- 招魂
- Directed by: Lee Thean-jeen
- Screenplay by: Lee Thean-jeen
- Based on: Bringing Back The Dead by Wong Swee Hoon
- Produced by: Toong Soo Wei
- Starring: Jesseca Liu; Jacko Chiang; Liu Lingling; Shawn Tan; Tim Law;
- Production companies: MM2 Entertainment Weiyu Films Clover Films
- Distributed by: Golden Village
- Release date: January 8, 2015;
- Running time: 90 minutes
- Country: Singapore
- Language: Mandarin
- Box office: US$284,876

= Bring Back the Dead =

2015 film by Lee Thean-jeen

Bring Back the Dead (招魂) is a 2015 Singapore horror film written and directed by Lee Thean-jeen. It stars Jesseca Liu as a grieving mother who seeks to return her dead child to life through supernatural means. It was released theatrically in Singapore on January 8, 2015, and grossed US$284,876.

== Plot ==
The film opens with flashbacks showcasing Jia En (Jesseca Liu), her husband De Wei (Jacko Chiang), and their seven-year-old son, Xiao Le (Shawn Tan), enjoying family moments.

During Xiao Le's birthday celebration, De Wei gifts him a puppy. Later, De Wei leaves for work, and Jia En, experiencing a severe headache, rests while leaving Xiao Le under the care of their maid, Nora. While playing with his new puppy, Xiao Le chases it onto the road and is fatally struck by a car.

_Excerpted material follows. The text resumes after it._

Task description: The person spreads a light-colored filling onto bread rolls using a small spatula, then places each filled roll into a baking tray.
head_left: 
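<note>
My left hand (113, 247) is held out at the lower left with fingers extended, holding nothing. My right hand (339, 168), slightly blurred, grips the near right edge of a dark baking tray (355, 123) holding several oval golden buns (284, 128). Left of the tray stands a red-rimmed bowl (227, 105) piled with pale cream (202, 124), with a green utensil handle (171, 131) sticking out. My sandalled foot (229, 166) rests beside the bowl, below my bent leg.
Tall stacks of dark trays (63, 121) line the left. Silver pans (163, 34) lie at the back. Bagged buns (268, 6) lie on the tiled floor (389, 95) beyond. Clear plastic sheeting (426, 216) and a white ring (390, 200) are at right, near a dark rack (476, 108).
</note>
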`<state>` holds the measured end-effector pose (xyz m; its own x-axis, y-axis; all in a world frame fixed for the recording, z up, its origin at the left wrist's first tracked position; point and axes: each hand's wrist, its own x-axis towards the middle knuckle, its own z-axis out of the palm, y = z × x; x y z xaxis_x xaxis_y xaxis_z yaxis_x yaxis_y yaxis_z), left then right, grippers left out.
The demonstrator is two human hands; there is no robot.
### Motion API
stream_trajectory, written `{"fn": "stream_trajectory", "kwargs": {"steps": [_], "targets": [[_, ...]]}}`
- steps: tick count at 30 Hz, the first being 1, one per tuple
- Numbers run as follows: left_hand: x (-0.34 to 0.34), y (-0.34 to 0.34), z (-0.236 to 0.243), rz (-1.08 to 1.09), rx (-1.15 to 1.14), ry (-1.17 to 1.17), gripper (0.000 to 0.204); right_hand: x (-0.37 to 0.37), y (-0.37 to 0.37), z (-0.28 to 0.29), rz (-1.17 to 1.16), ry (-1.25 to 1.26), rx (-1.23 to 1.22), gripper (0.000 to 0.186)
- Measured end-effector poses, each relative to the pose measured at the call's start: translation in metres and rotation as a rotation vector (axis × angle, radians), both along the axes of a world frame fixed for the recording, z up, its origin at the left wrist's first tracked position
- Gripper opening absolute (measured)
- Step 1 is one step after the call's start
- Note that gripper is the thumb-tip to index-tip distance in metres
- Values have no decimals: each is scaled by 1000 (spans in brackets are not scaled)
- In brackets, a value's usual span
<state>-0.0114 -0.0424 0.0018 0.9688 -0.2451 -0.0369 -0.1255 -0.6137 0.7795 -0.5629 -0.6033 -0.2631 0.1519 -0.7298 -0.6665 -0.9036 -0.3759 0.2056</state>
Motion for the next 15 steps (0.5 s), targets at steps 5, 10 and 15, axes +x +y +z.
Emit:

Overcome with grief after the death of her son, Jia En turns to a medium, Madam Seetoh (Liu Ling Ling), her former caregiver known for her knowledge of Taoist rituals. Madam Seetoh agrees to help Jia En perform a ritual with the help of a shaman to bring back Xiao Le's soul, cautioning her about the potential consequences.

During the ritual, a body part (specifically a finger) is required as a spiritual anchor. Madam Seetoh assures Jia En that she will “know” when Xiao Le's spirit returns.

Following this, Jia En begins to sense a presence in the house, believing her son's spirit has returned.

Initially, Jia En finds comfort in the presence of her son's spirit. However, as time passes, she begins to notice strange and unsettling occurrences in her home leading her to question the true nature of the entity she has brought back.
As the supernatural events escalate, Jia En uncovers that the spirit residing in her home may not be her son.

Driven by this fear, Jia En returns to the cemetery where Xiao Le is buried and notices an unmarked grave right next to her son's. She realises that Madam Seetoh had given the shaman who had assisted her during the ritual process false directions to exhume Xiao Le's finger since his grave did not have a headstone yet.

Jia En confronts the gravekeeper, a man who is seen sweeping the graves nearby. She questions him about the unmarked grave, however he grows nervous and avoids answering. He insists it's none of her concern, brushing her off with vague replies. His evasiveness only deepens her suspicion, to which she seizes the opportunity to secretly inspect his phone. She finds Madam Seetoh's phone number among the gravekeeper's contacts.

Jia En attempts to contact the number and does not answer when Madam Seetoh picks up the call. It is revealed that Madam Seetoh has a son who had died under mysterious or violent circumstances in the past.

This revelation puts Jia En and those around her in grave danger, forcing her to confront the consequences of tampering with the supernatural.

== Cast ==
- Jesseca Liu as Jia En
- Jacko Chiang
- Liu Lingling as Madam Seetoh
- Shawn Tan as XiaoLe
- Timothy Law as Tam

== Production ==
Writer-director Lee was attracted to the original short story, which he adapted, because of its emotional depth. Lee said casting for the film was difficult, as he had trouble finding an actress in her 30s who was both comfortable with horror and playing a mother. Liu, who was cast as the mother, said the role was her "most challenging to date", as she had to play a range of emotions without having been a mother. To prepare for the emotional scenes, she thought about the loss of her cats. Liu cited a scene in which a disembodied hand fondles her as the most difficult in the film. After discussing it with Lee, he agreed to make it less intimate, and it was rewritten to involving kissing instead.

== Reception ==
Boon Chan of The Straits Times rated it 3.5/5 stars and wrote that the story always makes logical sense, avoids cheap scares, and emotionally involves viewers.